■ **Exercise goal**
Copying starts at the line containing "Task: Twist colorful" and stops after the last line of the records; each line is repeated exactly, and pictures are skipped.

[Opening Supplied material section]

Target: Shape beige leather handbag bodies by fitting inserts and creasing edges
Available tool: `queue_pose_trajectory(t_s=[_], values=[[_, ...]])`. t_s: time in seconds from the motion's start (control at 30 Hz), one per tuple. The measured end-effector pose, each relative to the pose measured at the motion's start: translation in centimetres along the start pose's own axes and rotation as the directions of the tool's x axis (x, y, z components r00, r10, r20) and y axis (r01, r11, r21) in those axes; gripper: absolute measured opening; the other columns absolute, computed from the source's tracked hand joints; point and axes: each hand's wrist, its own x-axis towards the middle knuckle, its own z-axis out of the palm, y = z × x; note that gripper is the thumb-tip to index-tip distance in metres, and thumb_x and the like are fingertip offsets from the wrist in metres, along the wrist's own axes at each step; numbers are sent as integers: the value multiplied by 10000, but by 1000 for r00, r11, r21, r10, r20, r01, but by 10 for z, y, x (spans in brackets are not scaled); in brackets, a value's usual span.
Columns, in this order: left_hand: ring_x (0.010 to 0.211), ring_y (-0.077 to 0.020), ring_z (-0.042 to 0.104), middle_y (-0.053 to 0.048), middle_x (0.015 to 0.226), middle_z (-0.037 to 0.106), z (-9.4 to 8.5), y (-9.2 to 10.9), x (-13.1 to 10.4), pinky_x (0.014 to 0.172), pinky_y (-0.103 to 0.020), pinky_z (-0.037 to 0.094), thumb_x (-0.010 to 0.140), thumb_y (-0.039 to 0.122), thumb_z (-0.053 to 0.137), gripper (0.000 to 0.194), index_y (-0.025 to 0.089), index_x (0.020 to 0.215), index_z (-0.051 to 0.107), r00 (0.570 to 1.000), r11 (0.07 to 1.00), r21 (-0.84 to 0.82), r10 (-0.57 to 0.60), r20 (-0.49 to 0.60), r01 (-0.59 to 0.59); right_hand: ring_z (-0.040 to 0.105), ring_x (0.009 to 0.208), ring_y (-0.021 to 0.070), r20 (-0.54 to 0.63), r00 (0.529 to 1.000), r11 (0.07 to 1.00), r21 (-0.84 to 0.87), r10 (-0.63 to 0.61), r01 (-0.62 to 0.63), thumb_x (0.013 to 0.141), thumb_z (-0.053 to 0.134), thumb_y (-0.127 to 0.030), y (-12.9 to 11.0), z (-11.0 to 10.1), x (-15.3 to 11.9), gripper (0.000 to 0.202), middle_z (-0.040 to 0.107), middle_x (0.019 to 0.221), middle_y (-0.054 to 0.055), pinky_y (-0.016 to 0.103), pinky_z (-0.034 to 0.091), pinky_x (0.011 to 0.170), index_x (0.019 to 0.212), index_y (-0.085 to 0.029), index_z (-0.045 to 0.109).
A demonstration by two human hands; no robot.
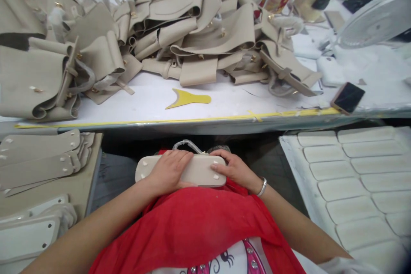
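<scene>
A beige handbag (201,170) rests on my lap, tipped so its long rounded base faces up, with small white-covered feet near the ends. My left hand (171,169) lies across the left half of the base, fingers curled toward its far edge. At the right end, my right hand (236,170) grips the bag, thumb on the base and fingers over the far side. A plastic-wrapped handle (188,143) sticks out beyond the far edge. The rest of the bag's body is hidden beneath the base.
Beige bag bodies (218,30) are heaped across the white table (135,109). A yellow template (189,98), a phone (348,97) and a fan (375,21) are there too. Base panels (38,158) are stacked at left; cream oblong pieces (356,182) lie in rows at right.
</scene>
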Motion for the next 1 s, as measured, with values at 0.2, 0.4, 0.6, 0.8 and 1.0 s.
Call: queue_pose_trajectory(t_s=[0.2, 0.4, 0.6, 0.8, 1.0], values=[[987, -288, 526, -158, 1124, 563, 4, 27, 36, 804, -384, 372, 662, 769, 439, 841, 121, 1197, 458, 996, 997, -6, 83, 23, -83, 564, 866, 148, 6, 1000, 993, 112, -26, 25, 758, 624, -391, 13, -5, -1, 373, 617, 978, 37, 254, 444, 770, 1032, -141, 588], [975, -243, 550, -96, 1102, 586, -1, 30, 43, 822, -351, 401, 763, 688, 403, 644, 187, 1155, 498, 997, 999, -43, 35, 66, -33, 569, 884, 151, -36, 999, 983, 183, 7, 0, 782, 589, -404, 19, -11, -14, 331, 624, 979, 44, 264, 446, 790, 995, -151, 601], [979, -215, 555, -55, 1078, 602, -1, 31, 42, 829, -323, 410, 833, 608, 371, 517, 216, 1138, 515, 997, 1000, -26, -10, 82, 12, 572, 866, 158, -121, 993, 999, 52, -4, 10, 803, 548, -409, 15, -6, -23, 313, 635, 952, 47, 279, 445, 801, 970, -155, 622], [964, -194, 563, -43, 1067, 607, 2, 33, 40, 810, -295, 411, 872, 562, 327, 465, 224, 1121, 527, 998, 999, -25, -28, 63, 30, 549, 969, 172, -158, 985, 994, -98, -64, 49, 772, 576, -306, 8, 2, -34, 315, 606, 1053, 55, 297, 410, 884, 1053, -167, 589], [938, -185, 568, -38, 1037, 628, 6, 37, 37, 812, -305, 398, 932, 441, 249, 408, 216, 1086, 553, 998, 997, 46, -58, 2, 58, 545, 909, 161, -256, 965, 993, -119, -54, 24, 791, 507, -304, 10, 16, -36, 288, 597, 996, 44, 300, 422, 842, 1038, -165, 560]])
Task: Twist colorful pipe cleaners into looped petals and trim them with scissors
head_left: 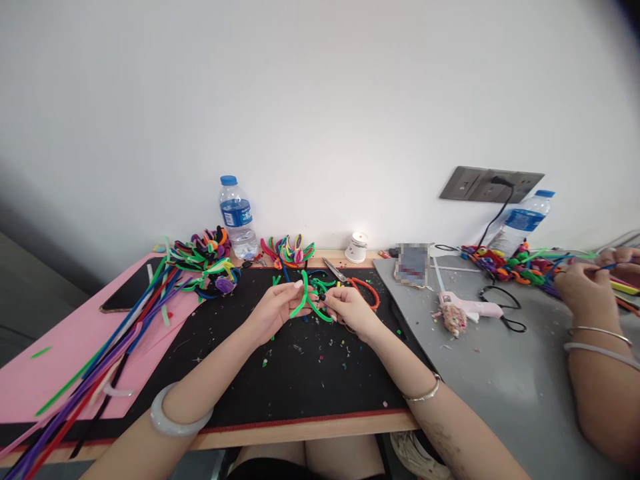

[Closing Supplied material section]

■ **Solution**
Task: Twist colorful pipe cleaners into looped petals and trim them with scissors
head_left: 

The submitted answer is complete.